Wednesday, August 24, 2011

2 Legionary Priests to Madison Diocese, Wisc


Father Cliff Ermatinger had always wanted to be a Catholic priest, but he'd begun to doubt the path he'd taken, through the order known as the Legionaries of Christ.

Then, last year, Legion leaders and the Vatican all but confirmed what had been rumored for decades: that the Legion's late founder had lived a double life as a philandering husband and notorious pedophile.

Ermatinger knew then it was time to go.

"As soon as I knew the truth, I knew what I had to do," said Ermatinger, who took over this week as pastor at St. Anthony of Padua Catholic Church on Milwaukee's south side. "It was like a light went on, and I just started preparing myself."

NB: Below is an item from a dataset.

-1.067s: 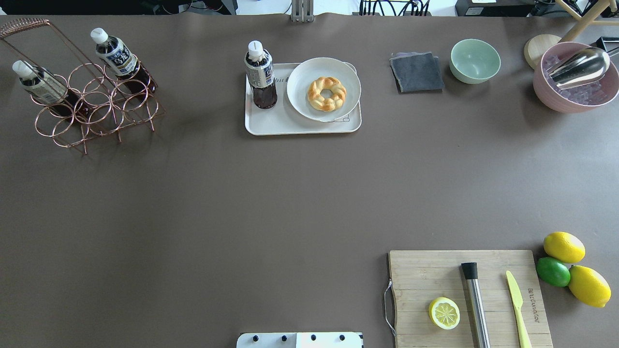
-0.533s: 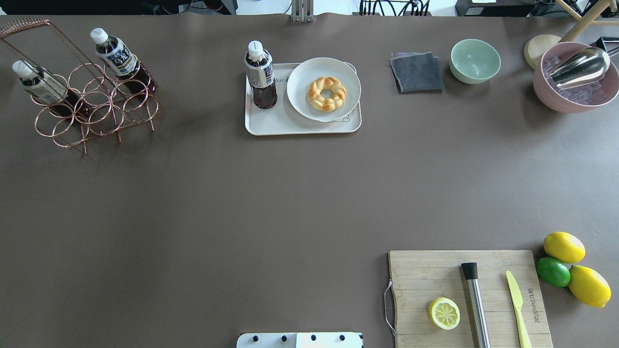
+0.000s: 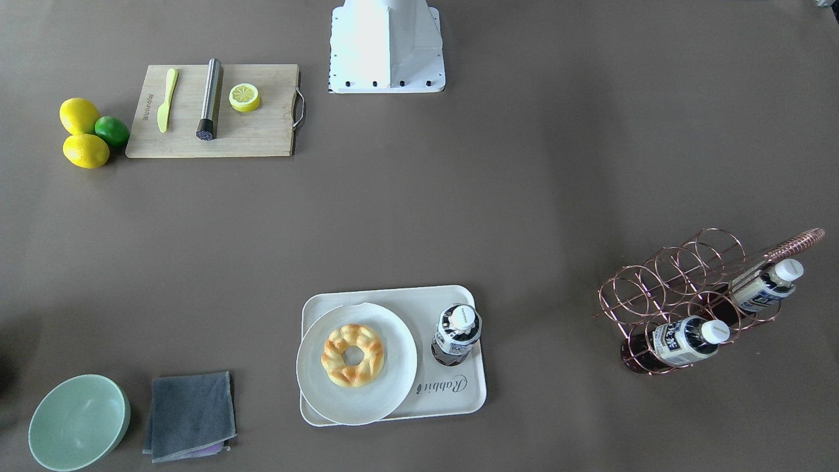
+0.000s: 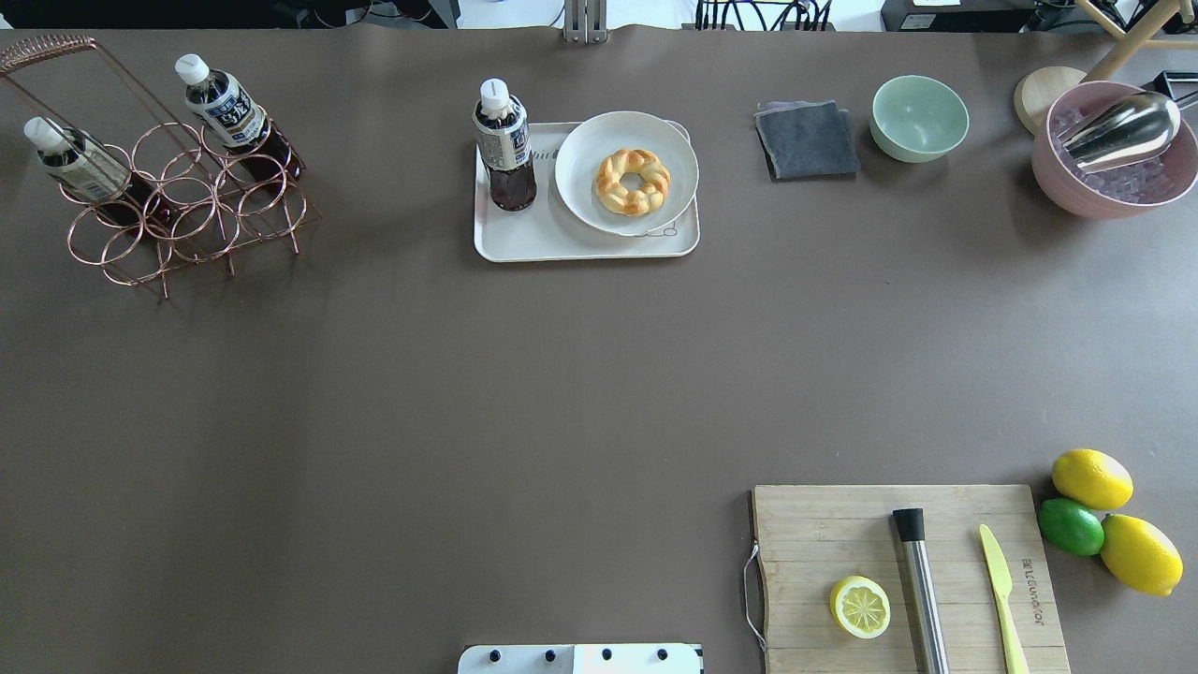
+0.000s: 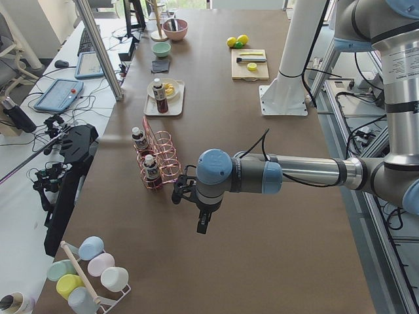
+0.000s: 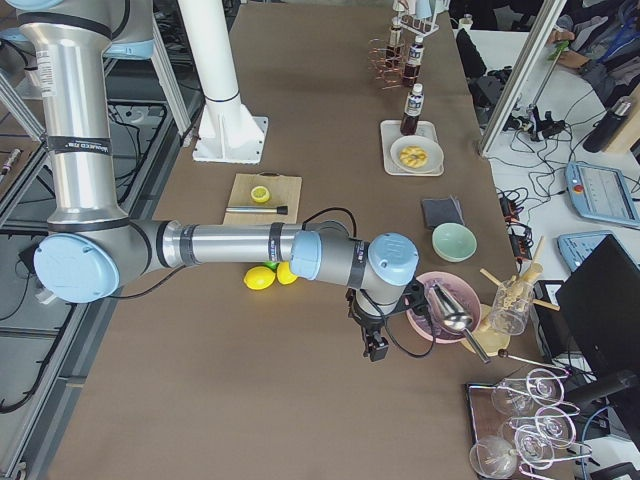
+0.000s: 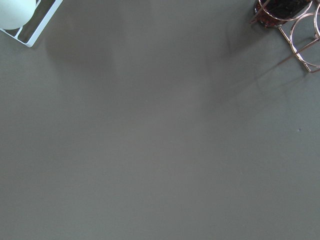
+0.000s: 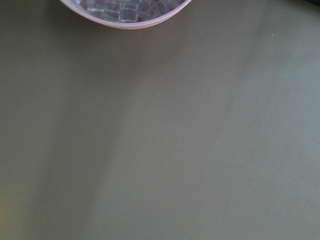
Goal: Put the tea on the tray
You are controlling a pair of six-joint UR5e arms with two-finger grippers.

Ermatinger, 46, is one of two Legionaries who have asked to shift their affiliation to the Archdiocese of Milwaukee. Father Robert Weighner, 47, starts his new post at St. Anne's Parish in Pleasant Prairie on Monday.

The men, both of whom are in a three-year discernment process required to leave an order, are thought to be the first Legionaries to work in the archdiocese.

"They're coming at the invitation . . . of Milwaukee Archbishop Jerome Listecki," archdiocese spokeswoman Julie Wolf said in an e-mail. "He knows them both and feels like they would be an asset to the archdiocese."

The Legionaries of Christ, one of the wealthiest and most influential orders in the Catholic Church, has been rocked in recent years by revelations that its founder, the late Marcial Maciel Degollado, had fathered several children by at least two women and molested young seminarians over decades.

Maciel, who died in 2008, was banned from public ministry in 2006, but it wasn't until this year that the Vatican fully acknowledged his sins, issuing a statement saying he had committed "true crimes" and condemning him as immoral and devoid of scruples and "authentic religious feeling."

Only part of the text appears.